Recently I had the opportunity to speak before the young adult group at a local church I have been attending. This was the first time I had done any type of preaching or teaching in front of a group of people in a sermon-type scenario. I feel like I did an inadequate job of presenting the information, and so there are some things I would like to delineate here for future reference. While this is solely for my own use, perhaps it will come in handy for anyone who stumbles across this post as well.
Voice – Volume
The most important issue for me, personally, is my voice. I am a quiet guy, and I have been told that I need to speak louder. My initial assumption was that my normal speaking volume would be adequate due to the fact that I would be using a microphone. After reviewing the video afterwards, however, I realize that just because you have a microphone doesn’t mean you are talking loud enough for people to hear you. In a public speaking scenario, it is better to be talking too loud than to be talking too quietly. Quietness implies weakness or cowardice, which in a way can hinder your message, whereas if you’re talking too loudly, people may become irritated, but they will at least be able to understand what you’re saying without excessive strain.
Unfortunately, in order to prepare I will need to speak louder on a daily basis. Otherwise, if you only speak loudly on seldom occasions, your voice will be strained when you attempt to speak loudly. Think of how your voice feels when you have to shout, and that’s how my voice feels when I need to talk at a normal tone for an extended period. That is obviously not good, so I need to strengthen my vocal chords, speak from my chest, etc, and do this whenever I open my mouth.
Voice – Lubrication
Ah, yes, the issue of voice lubrication. My tips are as follows: drink plenty of water a couple of days in advance, so that your body is accustomed to drinking water. Otherwise when you drink water before your speech you will have to run to the bathroom. That’s really the key. If you can, bring a glass or bottle of water with you, but if this is not possible at least make sure you drink plenty beforehand. I’m not sure if it would be a good idea to have a lozenge or hard candy right before you speak, but I suppose so long as it doesn’t make your throat thick it should work.
Content – Preparation
What I would like to do is prepare a bunch of sample sermons in case I am called upon to do something similar in the future, especially in regard to the Torah. While I may be called upon to do other teachings, the niche of our ministry is Torah, and so that is probably where it would be best to focus for now. I don’t want to speak as if I’m explaining things I don’t fully understand, so I must continue to learn as well before I can qualify myself to teach.

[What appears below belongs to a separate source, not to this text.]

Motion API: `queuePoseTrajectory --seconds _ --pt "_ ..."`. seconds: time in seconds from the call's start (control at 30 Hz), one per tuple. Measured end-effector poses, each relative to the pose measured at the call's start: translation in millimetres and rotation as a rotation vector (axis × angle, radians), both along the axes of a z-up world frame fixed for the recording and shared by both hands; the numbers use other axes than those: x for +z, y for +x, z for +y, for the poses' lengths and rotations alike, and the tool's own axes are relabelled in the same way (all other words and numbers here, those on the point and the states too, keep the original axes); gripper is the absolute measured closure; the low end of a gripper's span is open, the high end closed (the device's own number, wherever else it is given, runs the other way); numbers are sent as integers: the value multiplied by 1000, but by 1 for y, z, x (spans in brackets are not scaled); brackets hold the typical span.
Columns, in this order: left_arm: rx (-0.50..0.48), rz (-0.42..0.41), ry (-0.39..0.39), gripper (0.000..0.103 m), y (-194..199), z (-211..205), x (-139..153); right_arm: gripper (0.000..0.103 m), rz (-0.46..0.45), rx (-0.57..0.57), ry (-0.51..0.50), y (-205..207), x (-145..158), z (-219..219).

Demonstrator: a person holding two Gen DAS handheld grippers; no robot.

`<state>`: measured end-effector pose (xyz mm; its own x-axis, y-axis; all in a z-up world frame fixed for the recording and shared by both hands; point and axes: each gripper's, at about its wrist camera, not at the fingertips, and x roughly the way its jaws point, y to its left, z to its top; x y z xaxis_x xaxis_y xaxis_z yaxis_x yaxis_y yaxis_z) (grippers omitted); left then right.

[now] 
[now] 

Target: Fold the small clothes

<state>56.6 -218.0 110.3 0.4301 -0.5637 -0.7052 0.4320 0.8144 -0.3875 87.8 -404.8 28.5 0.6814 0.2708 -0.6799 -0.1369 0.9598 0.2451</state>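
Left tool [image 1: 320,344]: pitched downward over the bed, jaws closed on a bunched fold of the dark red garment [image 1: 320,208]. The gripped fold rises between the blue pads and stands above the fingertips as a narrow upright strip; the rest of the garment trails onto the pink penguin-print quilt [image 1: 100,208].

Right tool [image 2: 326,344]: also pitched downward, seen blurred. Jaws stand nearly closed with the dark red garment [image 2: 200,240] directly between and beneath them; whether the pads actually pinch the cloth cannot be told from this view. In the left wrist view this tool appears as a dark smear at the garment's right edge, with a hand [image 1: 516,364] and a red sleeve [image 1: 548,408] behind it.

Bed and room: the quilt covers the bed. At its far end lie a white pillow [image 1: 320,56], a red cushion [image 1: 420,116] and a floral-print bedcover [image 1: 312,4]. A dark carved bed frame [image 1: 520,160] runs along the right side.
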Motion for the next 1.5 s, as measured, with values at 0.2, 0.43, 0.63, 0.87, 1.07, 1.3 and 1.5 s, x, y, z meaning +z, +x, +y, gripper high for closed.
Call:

So when I am preparing for a speech, I should focus on one topic that I want to fully go over. When I spoke about Hanukkah, I feel like I was all over the place, just going on the surface of a bunch of different topics instead of focusing on one or two areas and teaching systematically. I was too broad in picking the two topics of the menorah and the season of Hanukkah, and so the real thing to do would have been to start with the broad topic and work down until you find one sub-topic or sub-sub-topic to actually teach on.
Content – Notes
I’m not sure what exactly I need to do here, but I definitely need to do something. Essentially what I did last time was read off the sheet, and when I was speaking I was still looking down at my notes so that I didn’t lose my spot and so that I wouldn’t lose my train of thought. So my notes must be able to guide me in the direction of making eye contact, being fluid, and being somewhat spontaneous while saying everything I want to say. I know that what some people do is pace back and forth on stage, which I would assume helps with the creative process or keeps them spontaneous or something. Perhaps I will need to give it a try.
One good thing I did was I was firm in my stance. Normally this wasn’t even something I would think about, but last year I read a poem at a funeral, and my leg started shaking. I’m not sure if I locked my knees or what, but it didn’t recur, which I am grateful for. What I did was focused on keeping my knees lightly bent, and also moving back and forth a tad, almost like a slight rocking motion, forward and backward. This is what I usually do when I stand for long periods of time, and it seemed to work. In reviewing the video of myself, I didn’t notice that I was swaying, so I don’t believe it was anything noticeable, although perhaps it would be a good idea to check up-close, for instance in a mirror, before attempting it again.
I don’t even know if I will have another opportunity to speak in front of people soon or at all, but regardless, it is good practice for normal conversation-making, being confident in myself, acquiring knowledge, etc. The biggest thing I want to avoid is talking in-depth about things I really don’t know that much about, or things which are only “book knowledge,” that is, I haven’t actually lived through the knowledge to see if it is correct or haven’t applied it to my own life. Practicing this will help me think more in-depth about such things, and so I believe it would be a valuable use of my time.